Here's a JSFiddle to show what I mean. Is this possible in native JavaScript?
This question is related to
javascript
string
binary
The other answers will work for most cases. But it's worth noting that charCodeAt()
and related don't work with UTF-8 strings (that is, they throw errors if there are any characters outside the standard ASCII range). Here's a workaround.
// UTF-8 to binary
var utf8ToBin = function( s ){
s = unescape( encodeURIComponent( s ) );
var chr, i = 0, l = s.length, out = '';
for( ; i < l; i ++ ){
chr = s.charCodeAt( i ).toString( 2 );
while( chr.length % 8 != 0 ){ chr = '0' + chr; }
out += chr;
}
return out;
};
// Binary to UTF-8
var binToUtf8 = function( s ){
var i = 0, l = s.length, chr, out = '';
for( ; i < l; i += 8 ){
chr = parseInt( s.substr( i, 8 ), 2 ).toString( 16 );
out += '%' + ( ( chr.length % 2 == 0 ) ? chr : '0' + chr );
}
return decodeURIComponent( out );
};
The escape/unescape()
functions are deprecated. If you need polyfills for them, you can check out the more comprehensive UTF-8 encoding example found here: http://jsfiddle.net/47zwb41o
Try this:
String.prototype.toBinaryString = function(spaces = 0) {
return this.split("").map(function(character) {
return character.charCodeAt(0).toString(2);
}).join(" ".repeat(spaces));
}
And use it like this:
"test string".toBinaryString(1); // with spaces
"test string".toBinaryString(); // without spaces
"test string".toBinaryString(2); // with 2 spaces
Just a hint into the right direction
var foo = "TEST",
res = [ ];
foo.split('').forEach(function( letter ) {
var bin = letter.charCodeAt( 0 ).toString( 2 ),
padding = 8 - bin.length;
res.push( new Array( padding+1 ).join( '0' ) + bin );
});
console.log( res );
this seems to be the simplified version
Array.from('abc').map((each)=>each.charCodeAt(0).toString(2)).join(" ")
Code:
function textToBin(text) {
var length = text.length,
output = [];
for (var i = 0;i < length; i++) {
var bin = text[i].charCodeAt().toString(2);
output.push(Array(8-bin.length+1).join("0") + bin);
}
return output.join(" ");
}
textToBin("!a") => "00100001 01100001"
Another way
function textToBin(text) {
return (
Array
.from(text)
.reduce((acc, char) => acc.concat(char.charCodeAt().toString(2)), [])
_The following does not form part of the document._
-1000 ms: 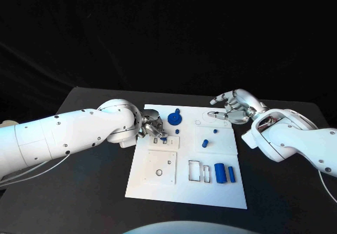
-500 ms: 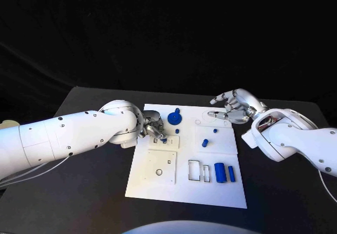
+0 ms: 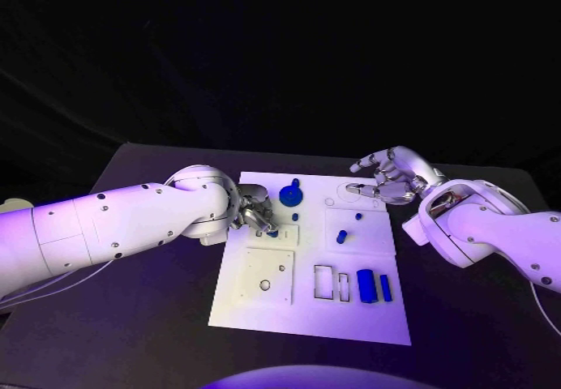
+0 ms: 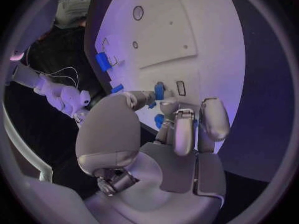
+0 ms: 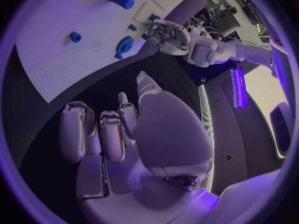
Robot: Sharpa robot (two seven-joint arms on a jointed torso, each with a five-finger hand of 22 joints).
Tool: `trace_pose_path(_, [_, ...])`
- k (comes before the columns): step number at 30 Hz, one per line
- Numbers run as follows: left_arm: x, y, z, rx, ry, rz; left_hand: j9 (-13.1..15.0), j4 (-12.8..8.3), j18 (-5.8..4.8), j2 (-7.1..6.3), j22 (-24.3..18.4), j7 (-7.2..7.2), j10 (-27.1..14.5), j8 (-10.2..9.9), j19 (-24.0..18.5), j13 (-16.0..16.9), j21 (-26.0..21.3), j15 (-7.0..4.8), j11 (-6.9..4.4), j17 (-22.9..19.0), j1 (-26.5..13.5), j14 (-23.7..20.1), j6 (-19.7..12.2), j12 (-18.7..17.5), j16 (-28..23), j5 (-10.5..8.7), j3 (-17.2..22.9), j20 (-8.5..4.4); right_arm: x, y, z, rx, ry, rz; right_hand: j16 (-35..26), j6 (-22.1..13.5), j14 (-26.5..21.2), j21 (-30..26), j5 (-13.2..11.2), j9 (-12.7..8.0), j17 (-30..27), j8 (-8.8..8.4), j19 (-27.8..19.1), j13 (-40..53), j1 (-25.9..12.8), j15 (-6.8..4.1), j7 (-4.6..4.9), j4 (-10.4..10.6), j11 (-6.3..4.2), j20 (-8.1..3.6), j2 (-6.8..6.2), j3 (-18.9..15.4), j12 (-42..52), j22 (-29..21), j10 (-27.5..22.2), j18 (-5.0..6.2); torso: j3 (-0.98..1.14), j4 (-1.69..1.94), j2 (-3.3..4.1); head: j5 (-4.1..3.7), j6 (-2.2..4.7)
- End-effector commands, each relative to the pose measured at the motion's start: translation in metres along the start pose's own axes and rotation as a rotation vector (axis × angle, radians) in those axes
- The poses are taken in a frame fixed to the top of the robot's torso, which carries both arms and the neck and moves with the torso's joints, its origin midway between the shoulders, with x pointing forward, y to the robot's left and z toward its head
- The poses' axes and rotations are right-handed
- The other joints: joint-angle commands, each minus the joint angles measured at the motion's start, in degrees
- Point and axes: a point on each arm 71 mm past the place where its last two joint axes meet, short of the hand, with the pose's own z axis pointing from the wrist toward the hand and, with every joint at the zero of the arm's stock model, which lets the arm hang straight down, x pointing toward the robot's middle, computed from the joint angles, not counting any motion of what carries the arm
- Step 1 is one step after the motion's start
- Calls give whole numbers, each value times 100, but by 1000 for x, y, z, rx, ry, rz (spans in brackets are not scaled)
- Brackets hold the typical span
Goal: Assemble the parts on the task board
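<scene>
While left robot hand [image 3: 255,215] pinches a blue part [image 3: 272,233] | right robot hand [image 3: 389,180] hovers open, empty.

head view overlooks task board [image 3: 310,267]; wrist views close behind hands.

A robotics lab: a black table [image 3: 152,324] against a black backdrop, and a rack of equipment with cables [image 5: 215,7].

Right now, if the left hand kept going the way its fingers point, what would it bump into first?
Most likely the small blue part at its fingertips, standing on the board. The left hand points down at it, but whether they already touch is unclear.
</scene>
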Motion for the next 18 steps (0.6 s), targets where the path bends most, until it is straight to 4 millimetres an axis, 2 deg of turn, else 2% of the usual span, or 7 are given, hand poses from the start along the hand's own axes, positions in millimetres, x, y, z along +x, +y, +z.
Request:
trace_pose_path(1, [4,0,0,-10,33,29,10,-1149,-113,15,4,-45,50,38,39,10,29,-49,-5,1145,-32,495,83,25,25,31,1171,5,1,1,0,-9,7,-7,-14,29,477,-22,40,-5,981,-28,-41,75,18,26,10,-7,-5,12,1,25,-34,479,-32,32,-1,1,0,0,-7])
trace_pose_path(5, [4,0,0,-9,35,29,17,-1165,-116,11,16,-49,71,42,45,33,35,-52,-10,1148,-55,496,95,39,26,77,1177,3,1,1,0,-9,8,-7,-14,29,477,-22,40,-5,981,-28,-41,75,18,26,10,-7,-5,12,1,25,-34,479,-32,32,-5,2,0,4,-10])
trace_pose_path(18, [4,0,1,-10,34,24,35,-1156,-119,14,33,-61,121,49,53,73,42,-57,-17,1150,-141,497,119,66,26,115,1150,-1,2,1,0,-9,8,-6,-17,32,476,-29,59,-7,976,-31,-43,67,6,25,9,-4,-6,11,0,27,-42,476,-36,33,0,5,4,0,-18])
.map(bin => '0'.repeat(8 - bin.length) + bin )
.join(' ')
);
}
8-bit characters with leading 0
'sometext'
.split('')
.map((char) => '00'.concat(char.charCodeAt(0).toString(2)).slice(-8))
.join(' ');
If you need 6 or 7 bit, just change .slice(-8)
Here's a pretty generic, native implementation, that I wrote some time ago,
// ABC - a generic, native JS (A)scii(B)inary(C)onverter.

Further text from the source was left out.